:: TASK DESCRIPTION ::
Give exactly the lines from the one with "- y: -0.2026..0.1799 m" through the final line of the listing below, both included, leaving out any pictures.

:: STORED DATA ::
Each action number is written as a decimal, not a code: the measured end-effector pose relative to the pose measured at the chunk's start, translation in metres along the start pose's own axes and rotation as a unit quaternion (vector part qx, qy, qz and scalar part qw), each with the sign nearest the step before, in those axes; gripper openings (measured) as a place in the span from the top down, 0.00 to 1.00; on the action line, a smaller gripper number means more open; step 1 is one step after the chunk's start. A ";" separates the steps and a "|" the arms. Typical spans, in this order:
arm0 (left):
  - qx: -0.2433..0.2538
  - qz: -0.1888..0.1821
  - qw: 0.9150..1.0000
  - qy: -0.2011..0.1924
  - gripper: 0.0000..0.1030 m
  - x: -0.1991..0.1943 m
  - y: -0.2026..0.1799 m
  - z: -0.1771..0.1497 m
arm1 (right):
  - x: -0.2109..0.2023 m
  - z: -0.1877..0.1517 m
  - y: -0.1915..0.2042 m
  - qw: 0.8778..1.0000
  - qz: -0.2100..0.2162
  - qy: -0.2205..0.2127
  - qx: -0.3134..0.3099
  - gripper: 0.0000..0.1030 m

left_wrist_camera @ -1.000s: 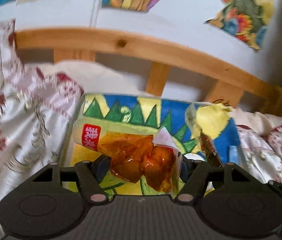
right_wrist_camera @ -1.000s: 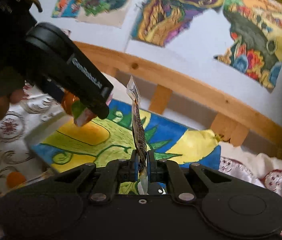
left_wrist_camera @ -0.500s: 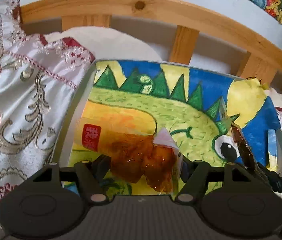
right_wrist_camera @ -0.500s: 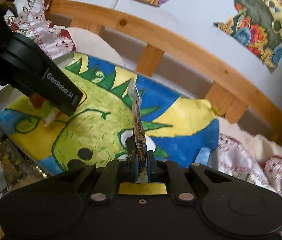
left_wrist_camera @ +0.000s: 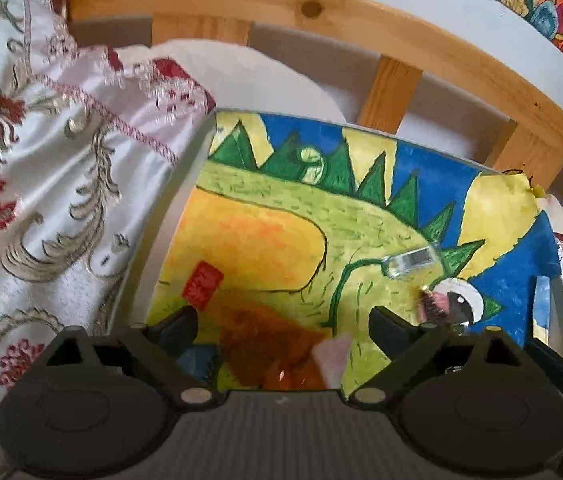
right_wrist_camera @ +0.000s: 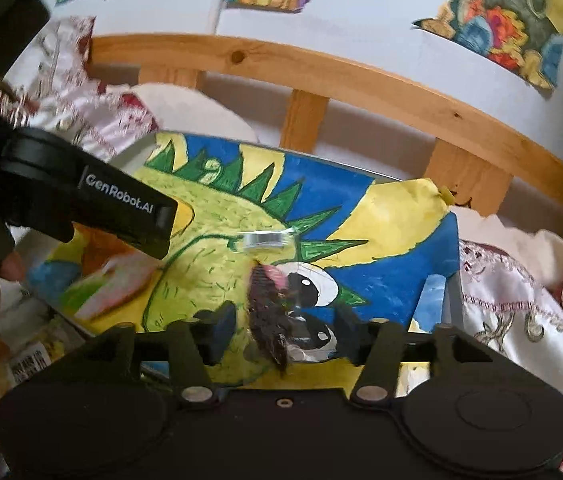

:: ANSWER SPACE ::
  - y: -0.2026..0.1799 m
  - z: -0.1771..0.1497 m
arm1 (right):
  - x: -0.2109..0.2023 m
  - z: -0.1877..0.1517 m
  - y: -0.1915..0.2042 m
  - qw: 0.8778..1.0000
  - qz: -0.2100..0.2162
  - qy: -0.2205..0.2127
  - qx: -0.3134..0.3099
  - gripper: 0.0000..0.1030 m

left_wrist_camera @ -1.000s: 
right_wrist_camera @ -1.000s: 
left_wrist_camera @ -0.500s: 
right_wrist_camera @ -0.500s: 
left_wrist_camera @ +0.000s: 
right_wrist_camera @ +0.000s: 

No more output is expected.